DATA PROVIDED Start Marker
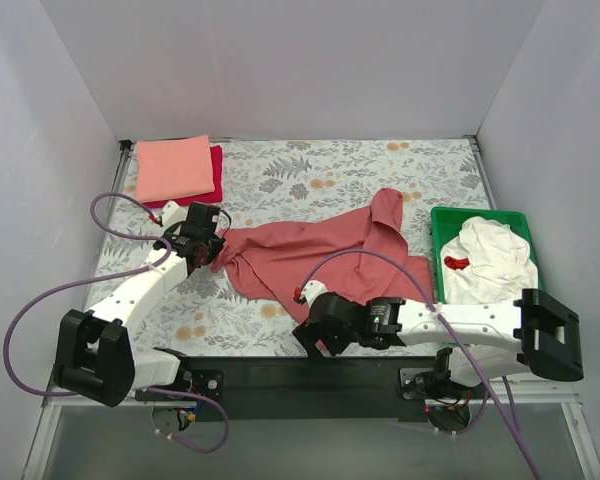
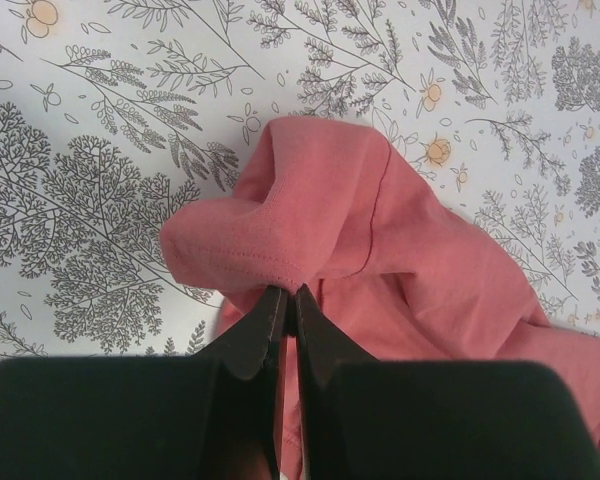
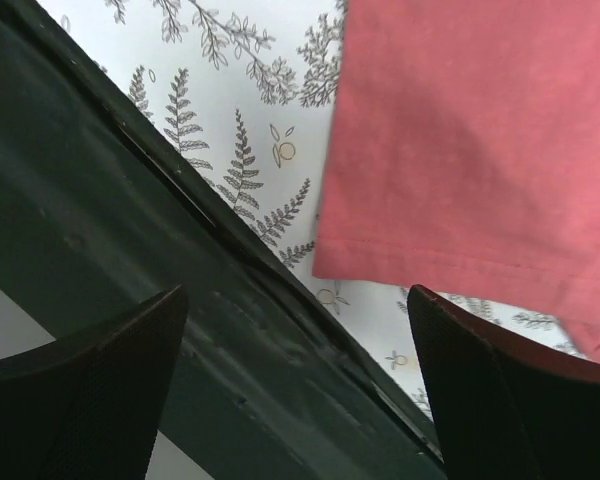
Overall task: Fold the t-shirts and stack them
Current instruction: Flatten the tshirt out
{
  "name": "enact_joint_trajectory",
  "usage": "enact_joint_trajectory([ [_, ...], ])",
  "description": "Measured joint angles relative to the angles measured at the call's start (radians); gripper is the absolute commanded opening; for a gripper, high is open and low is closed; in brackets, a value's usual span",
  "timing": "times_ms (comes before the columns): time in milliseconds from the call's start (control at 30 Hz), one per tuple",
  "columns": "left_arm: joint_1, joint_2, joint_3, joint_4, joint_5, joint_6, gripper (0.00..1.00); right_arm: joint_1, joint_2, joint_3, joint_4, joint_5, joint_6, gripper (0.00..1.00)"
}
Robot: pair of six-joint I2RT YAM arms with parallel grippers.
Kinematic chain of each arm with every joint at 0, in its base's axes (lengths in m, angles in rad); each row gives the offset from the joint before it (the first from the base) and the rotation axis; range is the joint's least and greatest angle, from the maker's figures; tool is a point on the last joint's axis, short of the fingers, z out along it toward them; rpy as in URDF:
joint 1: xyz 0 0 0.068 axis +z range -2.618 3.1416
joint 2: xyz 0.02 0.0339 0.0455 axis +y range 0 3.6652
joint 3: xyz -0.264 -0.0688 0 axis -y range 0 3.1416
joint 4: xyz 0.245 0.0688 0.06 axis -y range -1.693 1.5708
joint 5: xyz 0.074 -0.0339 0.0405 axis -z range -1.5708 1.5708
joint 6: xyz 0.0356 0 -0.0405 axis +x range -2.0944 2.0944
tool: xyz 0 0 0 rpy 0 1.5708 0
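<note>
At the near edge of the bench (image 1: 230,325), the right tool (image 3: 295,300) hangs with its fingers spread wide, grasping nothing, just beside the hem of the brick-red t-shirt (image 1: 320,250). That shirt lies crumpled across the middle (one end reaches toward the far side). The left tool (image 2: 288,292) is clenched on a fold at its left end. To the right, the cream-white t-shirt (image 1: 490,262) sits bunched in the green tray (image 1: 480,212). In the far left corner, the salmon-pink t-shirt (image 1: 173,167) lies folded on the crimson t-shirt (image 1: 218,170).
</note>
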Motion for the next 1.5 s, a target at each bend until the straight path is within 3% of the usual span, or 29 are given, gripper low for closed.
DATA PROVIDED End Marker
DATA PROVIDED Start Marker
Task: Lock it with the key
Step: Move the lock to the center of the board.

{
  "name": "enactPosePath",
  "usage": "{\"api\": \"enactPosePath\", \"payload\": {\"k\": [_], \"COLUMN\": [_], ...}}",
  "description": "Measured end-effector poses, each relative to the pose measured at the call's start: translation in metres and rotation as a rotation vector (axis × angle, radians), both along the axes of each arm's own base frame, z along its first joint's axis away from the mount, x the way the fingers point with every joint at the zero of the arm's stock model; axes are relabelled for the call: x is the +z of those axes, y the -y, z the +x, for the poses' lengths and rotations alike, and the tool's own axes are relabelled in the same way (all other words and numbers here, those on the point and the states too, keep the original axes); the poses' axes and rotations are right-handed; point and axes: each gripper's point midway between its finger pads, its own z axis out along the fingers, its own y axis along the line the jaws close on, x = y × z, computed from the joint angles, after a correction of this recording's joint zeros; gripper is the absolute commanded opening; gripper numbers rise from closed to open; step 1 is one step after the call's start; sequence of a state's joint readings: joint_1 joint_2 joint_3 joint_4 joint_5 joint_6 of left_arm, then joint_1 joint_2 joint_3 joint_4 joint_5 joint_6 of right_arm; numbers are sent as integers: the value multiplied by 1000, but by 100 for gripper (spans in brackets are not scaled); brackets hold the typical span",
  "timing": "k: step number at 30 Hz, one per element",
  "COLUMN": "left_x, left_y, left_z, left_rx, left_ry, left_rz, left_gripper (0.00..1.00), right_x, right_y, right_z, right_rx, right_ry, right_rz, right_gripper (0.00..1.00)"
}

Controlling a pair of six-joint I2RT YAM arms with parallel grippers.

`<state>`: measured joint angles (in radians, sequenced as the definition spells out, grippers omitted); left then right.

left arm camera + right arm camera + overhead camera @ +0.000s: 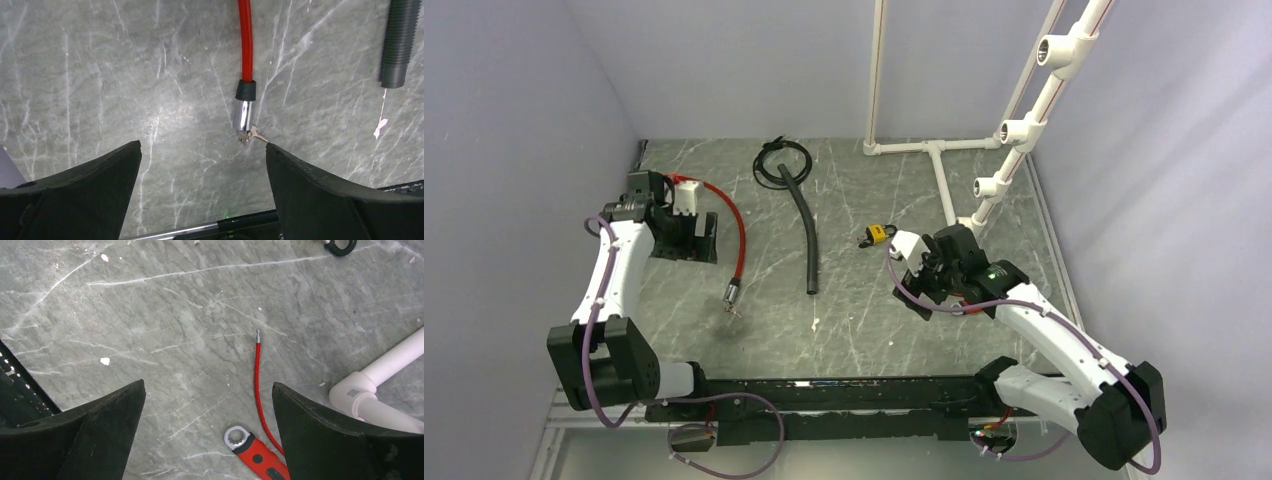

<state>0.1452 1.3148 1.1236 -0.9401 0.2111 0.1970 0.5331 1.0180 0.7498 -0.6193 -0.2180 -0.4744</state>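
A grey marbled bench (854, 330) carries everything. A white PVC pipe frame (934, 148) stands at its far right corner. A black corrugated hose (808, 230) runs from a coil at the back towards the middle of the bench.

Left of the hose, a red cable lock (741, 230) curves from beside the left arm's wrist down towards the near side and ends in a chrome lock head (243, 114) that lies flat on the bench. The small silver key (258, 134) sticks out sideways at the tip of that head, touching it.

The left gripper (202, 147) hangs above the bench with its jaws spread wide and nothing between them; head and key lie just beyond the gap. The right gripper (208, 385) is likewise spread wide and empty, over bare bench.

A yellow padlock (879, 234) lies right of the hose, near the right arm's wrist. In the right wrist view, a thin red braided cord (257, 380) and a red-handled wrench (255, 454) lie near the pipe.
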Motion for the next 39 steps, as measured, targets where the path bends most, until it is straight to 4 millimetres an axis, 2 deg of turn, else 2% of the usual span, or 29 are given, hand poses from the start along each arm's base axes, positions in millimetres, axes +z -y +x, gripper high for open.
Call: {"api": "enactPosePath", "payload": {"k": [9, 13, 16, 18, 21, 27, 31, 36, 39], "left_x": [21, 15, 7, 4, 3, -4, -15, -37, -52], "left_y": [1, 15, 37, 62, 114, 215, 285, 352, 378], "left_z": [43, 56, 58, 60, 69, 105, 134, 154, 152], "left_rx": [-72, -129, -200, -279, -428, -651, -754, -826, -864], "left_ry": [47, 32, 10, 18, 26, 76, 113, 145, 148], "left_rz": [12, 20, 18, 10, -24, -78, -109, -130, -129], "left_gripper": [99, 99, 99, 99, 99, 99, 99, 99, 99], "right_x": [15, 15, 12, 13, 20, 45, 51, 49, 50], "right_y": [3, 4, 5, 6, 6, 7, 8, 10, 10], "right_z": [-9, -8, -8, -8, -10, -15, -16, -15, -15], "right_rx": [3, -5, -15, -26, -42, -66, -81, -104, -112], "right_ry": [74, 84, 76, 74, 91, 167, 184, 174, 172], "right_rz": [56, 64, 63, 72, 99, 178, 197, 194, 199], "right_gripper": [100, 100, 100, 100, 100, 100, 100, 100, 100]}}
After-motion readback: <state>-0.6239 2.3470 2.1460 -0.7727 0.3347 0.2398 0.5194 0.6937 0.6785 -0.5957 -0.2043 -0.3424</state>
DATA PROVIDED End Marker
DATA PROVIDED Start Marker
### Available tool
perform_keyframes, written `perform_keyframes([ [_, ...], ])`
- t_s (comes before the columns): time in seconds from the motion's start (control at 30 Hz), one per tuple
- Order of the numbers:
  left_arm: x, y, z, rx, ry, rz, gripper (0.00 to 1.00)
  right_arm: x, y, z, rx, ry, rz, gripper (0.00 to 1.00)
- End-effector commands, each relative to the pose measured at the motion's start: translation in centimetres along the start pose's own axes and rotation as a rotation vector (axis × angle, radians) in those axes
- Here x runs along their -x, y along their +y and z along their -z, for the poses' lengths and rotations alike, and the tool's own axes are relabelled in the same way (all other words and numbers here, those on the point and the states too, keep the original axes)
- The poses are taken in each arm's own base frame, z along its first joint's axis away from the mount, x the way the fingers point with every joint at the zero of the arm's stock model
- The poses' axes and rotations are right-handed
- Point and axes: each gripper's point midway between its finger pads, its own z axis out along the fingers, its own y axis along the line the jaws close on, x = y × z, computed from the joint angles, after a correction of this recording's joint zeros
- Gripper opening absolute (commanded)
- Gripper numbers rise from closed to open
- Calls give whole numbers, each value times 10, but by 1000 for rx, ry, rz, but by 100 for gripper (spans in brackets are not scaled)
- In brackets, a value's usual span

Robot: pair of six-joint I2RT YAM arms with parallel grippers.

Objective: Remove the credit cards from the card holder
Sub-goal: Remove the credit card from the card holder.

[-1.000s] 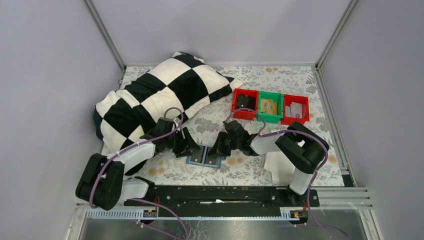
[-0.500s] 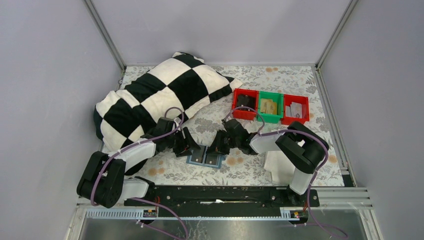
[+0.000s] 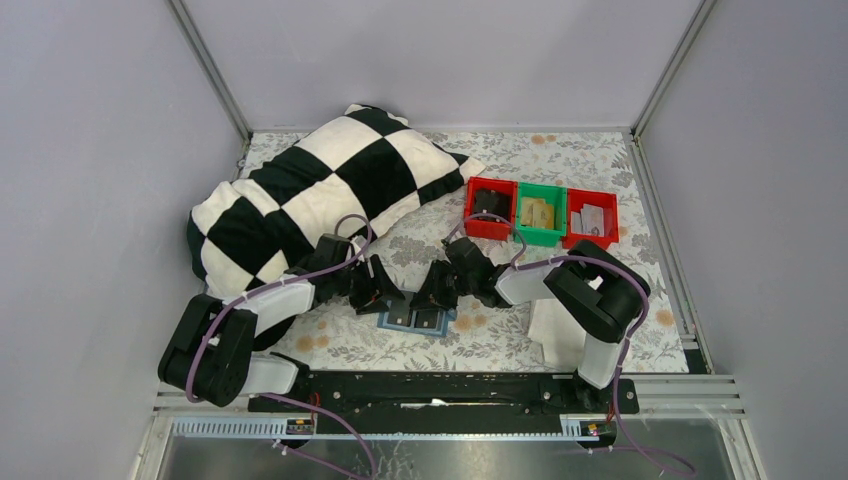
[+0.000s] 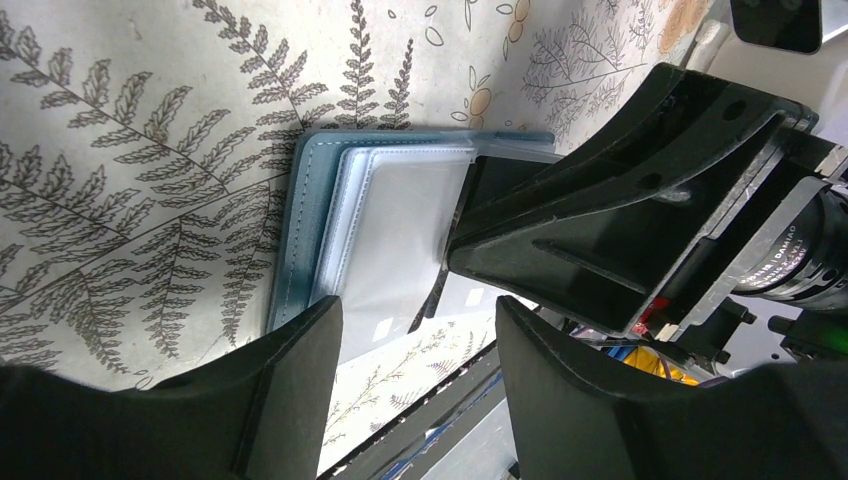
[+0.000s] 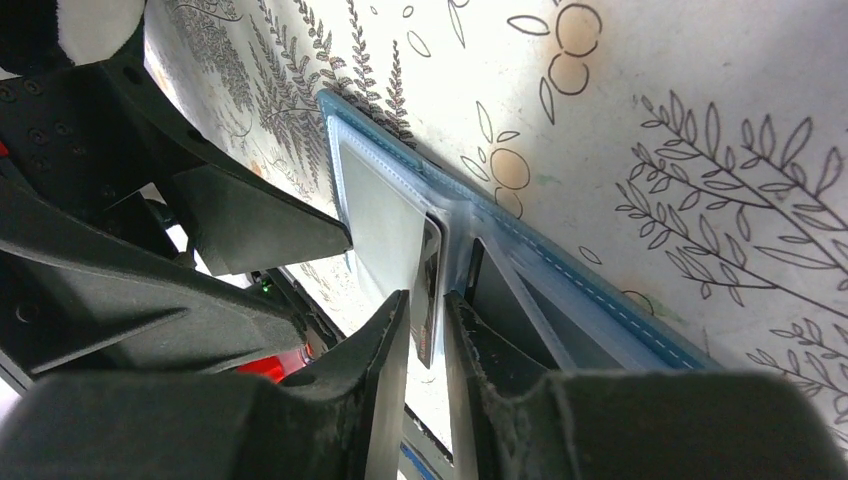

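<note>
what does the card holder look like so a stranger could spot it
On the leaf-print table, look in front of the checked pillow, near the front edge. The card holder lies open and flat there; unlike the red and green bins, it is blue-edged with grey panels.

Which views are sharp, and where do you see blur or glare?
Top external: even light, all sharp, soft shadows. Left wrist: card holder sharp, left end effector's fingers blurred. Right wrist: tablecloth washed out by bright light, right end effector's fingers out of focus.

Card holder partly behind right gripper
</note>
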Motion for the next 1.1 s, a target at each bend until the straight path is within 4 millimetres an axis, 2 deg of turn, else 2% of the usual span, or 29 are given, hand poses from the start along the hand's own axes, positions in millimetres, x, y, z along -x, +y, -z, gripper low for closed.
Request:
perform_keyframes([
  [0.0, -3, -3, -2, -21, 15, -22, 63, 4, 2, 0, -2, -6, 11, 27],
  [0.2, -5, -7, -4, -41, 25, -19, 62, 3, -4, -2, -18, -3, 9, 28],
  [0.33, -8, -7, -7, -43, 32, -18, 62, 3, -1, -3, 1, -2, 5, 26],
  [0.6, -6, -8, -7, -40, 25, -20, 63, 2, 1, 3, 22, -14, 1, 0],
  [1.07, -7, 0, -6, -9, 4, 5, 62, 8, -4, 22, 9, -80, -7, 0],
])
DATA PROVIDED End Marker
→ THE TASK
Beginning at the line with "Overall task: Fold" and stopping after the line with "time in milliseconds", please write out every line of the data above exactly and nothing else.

→ YOUR RESPONSE
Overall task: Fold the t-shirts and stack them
Current instruction: Flatten the tshirt out
{
  "name": "enact_joint_trajectory",
  "usage": "enact_joint_trajectory([ [_, ...], ])",
  "description": "Measured joint angles relative to the angles measured at the call's start (radians); gripper is the absolute commanded opening; for a gripper, high is open and low is closed; in brackets, a value's usual span",
  "timing": "times_ms (comes before the columns): time in milliseconds from the call's start (control at 30 Hz), one per tuple",

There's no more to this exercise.